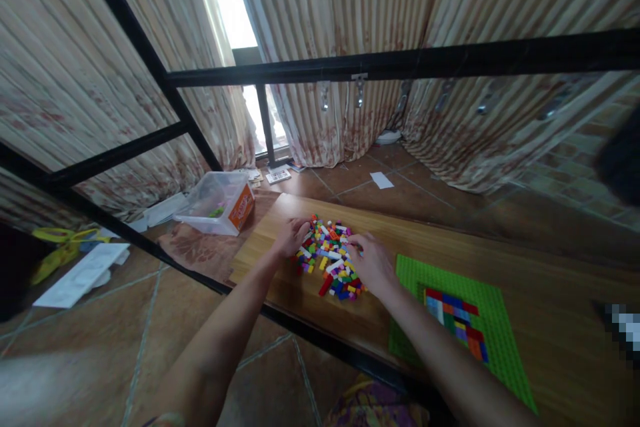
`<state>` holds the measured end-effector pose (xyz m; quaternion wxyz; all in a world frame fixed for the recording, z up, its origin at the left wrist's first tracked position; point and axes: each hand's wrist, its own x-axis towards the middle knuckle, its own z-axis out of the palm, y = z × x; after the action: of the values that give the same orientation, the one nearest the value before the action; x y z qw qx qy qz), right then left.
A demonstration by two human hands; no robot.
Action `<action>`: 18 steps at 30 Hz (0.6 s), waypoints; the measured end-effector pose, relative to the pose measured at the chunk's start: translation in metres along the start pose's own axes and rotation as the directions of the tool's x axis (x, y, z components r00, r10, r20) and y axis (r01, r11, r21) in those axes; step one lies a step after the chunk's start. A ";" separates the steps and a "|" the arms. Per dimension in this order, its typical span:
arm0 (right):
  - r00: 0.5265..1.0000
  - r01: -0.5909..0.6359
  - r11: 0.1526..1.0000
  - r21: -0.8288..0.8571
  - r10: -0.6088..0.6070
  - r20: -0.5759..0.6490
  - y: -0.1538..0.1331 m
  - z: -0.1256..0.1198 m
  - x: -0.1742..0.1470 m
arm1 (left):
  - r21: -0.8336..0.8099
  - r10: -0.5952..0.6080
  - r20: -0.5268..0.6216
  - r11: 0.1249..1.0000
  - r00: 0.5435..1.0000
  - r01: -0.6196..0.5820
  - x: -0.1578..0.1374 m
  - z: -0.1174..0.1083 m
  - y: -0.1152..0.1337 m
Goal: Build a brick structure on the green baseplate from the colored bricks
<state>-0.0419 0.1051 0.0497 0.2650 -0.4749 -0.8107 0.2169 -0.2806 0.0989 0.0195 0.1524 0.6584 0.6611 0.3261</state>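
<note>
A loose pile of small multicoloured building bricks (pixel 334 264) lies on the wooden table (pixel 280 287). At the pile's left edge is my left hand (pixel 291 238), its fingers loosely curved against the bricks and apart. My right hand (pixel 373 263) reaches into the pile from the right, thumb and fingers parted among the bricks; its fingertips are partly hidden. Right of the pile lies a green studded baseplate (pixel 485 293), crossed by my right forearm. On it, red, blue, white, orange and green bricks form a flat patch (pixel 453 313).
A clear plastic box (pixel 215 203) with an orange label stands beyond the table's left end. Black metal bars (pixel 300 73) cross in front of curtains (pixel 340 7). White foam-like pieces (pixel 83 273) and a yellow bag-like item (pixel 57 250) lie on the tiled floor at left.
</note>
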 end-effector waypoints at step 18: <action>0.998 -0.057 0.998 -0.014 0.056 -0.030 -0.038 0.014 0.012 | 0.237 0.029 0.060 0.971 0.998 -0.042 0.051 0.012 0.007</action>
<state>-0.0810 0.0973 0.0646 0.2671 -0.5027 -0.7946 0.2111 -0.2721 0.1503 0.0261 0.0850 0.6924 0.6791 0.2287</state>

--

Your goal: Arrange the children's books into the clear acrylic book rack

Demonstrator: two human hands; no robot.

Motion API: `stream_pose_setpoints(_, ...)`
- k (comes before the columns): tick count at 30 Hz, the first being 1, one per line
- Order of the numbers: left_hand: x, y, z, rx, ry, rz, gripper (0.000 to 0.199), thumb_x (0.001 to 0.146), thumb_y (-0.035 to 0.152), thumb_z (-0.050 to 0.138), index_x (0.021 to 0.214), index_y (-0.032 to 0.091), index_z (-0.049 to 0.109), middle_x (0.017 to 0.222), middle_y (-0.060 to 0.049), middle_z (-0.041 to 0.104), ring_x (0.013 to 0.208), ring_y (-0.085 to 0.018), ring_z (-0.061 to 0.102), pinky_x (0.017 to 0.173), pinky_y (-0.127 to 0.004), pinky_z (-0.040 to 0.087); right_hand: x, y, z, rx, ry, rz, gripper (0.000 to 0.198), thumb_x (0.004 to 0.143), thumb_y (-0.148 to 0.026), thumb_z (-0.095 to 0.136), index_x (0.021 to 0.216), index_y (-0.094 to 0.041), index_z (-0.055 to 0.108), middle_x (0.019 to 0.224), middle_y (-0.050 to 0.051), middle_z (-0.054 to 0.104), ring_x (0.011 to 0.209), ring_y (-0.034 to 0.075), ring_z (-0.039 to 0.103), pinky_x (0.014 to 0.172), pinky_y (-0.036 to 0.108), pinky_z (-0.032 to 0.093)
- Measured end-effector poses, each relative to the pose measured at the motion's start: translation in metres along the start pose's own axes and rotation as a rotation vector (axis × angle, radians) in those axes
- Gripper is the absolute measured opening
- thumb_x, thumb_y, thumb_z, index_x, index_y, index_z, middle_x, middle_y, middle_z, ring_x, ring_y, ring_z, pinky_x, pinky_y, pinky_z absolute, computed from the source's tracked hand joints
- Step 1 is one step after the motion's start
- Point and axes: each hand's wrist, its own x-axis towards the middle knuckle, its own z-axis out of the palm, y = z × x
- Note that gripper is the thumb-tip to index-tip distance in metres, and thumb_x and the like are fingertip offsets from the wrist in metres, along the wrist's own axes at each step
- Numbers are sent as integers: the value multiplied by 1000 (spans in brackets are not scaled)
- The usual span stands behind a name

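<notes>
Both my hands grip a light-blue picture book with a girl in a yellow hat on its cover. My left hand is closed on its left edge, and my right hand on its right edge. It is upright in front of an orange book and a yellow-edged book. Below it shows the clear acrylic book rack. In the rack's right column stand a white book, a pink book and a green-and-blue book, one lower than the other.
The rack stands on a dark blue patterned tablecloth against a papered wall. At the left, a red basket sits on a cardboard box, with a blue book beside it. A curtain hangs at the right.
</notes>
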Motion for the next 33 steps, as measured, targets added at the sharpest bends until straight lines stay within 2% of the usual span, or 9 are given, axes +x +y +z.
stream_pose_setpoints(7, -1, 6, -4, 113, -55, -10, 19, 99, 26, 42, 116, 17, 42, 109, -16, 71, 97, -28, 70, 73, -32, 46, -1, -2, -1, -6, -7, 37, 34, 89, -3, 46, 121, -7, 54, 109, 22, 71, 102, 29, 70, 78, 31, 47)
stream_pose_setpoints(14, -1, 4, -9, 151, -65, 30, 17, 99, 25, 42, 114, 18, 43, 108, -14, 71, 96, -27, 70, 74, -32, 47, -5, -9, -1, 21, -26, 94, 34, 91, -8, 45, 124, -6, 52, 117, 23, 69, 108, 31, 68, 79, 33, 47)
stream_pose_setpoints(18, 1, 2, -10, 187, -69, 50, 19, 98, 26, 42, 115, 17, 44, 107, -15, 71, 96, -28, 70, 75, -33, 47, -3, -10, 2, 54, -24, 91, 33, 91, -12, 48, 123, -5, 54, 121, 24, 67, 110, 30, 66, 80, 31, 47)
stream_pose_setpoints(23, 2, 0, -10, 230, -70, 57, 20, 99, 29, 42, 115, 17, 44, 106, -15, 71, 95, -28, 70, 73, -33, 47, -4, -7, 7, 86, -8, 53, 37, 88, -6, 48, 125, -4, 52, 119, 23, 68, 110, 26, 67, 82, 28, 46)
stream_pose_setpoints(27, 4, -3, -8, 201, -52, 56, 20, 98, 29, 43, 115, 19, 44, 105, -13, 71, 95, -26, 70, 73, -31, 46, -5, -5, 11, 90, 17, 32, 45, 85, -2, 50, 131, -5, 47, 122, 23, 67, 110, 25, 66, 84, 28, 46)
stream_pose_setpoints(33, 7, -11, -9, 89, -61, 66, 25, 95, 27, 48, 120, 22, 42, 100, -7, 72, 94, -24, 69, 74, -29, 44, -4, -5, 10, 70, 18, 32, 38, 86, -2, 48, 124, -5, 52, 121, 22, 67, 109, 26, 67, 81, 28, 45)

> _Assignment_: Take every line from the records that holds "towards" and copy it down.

> _Task solution_:
`<state>` holds the measured end-effector pose (xyz m; quaternion wxyz; all in a world frame fixed for the recording, z up, its origin at the left wrist's first tracked position; point and axes: each hand's wrist, its own x-axis towards the middle knuckle, its own z-axis out of the palm, y = z × x; after the action: of the values that give the same orientation, the one nearest the value before the action; x y z qw qx qy qz), right then left.
- Point and axes: each hand's wrist, its own x-axis towards the middle knuckle, its own z-axis out of the palm, y = z × x

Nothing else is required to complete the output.